Write out, please, the lines from the beginning of the material to the line with "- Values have", including both ends and nothing else.
■ ■ ■ ■ ■
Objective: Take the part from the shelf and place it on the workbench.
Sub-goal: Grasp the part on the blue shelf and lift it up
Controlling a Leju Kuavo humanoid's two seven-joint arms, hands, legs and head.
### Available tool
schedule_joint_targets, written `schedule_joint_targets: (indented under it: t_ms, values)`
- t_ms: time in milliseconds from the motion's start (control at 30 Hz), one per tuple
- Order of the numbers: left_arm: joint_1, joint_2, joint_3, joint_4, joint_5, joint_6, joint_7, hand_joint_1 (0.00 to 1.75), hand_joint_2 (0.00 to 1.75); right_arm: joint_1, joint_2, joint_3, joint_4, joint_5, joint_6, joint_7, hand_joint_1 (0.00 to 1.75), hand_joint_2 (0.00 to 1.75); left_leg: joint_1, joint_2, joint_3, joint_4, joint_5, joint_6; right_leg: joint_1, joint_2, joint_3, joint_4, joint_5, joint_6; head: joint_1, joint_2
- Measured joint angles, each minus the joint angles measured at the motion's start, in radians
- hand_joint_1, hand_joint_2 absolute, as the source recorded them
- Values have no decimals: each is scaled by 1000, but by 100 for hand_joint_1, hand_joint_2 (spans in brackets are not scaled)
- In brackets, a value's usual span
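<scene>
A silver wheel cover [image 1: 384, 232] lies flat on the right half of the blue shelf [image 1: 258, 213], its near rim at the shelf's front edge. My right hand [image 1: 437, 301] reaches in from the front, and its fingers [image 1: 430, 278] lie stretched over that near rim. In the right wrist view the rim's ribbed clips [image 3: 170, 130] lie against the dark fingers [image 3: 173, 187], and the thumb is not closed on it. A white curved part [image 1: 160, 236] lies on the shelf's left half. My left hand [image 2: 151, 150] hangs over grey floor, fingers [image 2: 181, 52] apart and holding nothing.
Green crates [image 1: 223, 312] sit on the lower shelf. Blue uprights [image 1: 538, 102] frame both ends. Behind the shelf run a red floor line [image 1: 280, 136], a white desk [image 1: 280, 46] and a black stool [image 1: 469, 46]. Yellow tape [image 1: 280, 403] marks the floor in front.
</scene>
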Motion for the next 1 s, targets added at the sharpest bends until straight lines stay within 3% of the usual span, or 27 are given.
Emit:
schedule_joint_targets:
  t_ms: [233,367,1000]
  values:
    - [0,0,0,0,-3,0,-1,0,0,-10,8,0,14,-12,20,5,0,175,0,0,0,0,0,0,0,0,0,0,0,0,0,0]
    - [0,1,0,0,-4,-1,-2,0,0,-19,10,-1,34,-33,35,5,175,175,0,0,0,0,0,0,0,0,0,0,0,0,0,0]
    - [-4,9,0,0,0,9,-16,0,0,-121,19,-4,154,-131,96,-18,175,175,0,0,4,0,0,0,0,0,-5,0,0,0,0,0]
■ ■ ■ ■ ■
**Task answer**
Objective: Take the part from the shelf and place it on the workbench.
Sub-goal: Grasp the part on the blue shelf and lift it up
Controlling a Leju Kuavo humanoid's two seven-joint arms, hands, legs and head.
### Available tool
schedule_joint_targets, written `schedule_joint_targets: (indented under it: t_ms, values)`
- t_ms: time in milliseconds from the motion's start (control at 30 Hz), one per tuple
- Order of the numbers: left_arm: joint_1, joint_2, joint_3, joint_4, joint_5, joint_6, joint_7, hand_joint_1 (0.00 to 1.75), hand_joint_2 (0.00 to 1.75); right_arm: joint_1, joint_2, joint_3, joint_4, joint_5, joint_6, joint_7, hand_joint_1 (0.00 to 1.75), hand_joint_2 (0.00 to 1.75); left_leg: joint_1, joint_2, joint_3, joint_4, joint_5, joint_6; right_leg: joint_1, joint_2, joint_3, joint_4, joint_5, joint_6; head: joint_1, joint_2
- Measured joint angles, each minus the joint angles measured at the motion's start, in radians
- hand_joint_1, hand_joint_2 absolute, as the source recorded them
- Values have no decimals: each is scaled by 1000, but by 100 for hand_joint_1, hand_joint_2 (spans in brackets are not scaled)

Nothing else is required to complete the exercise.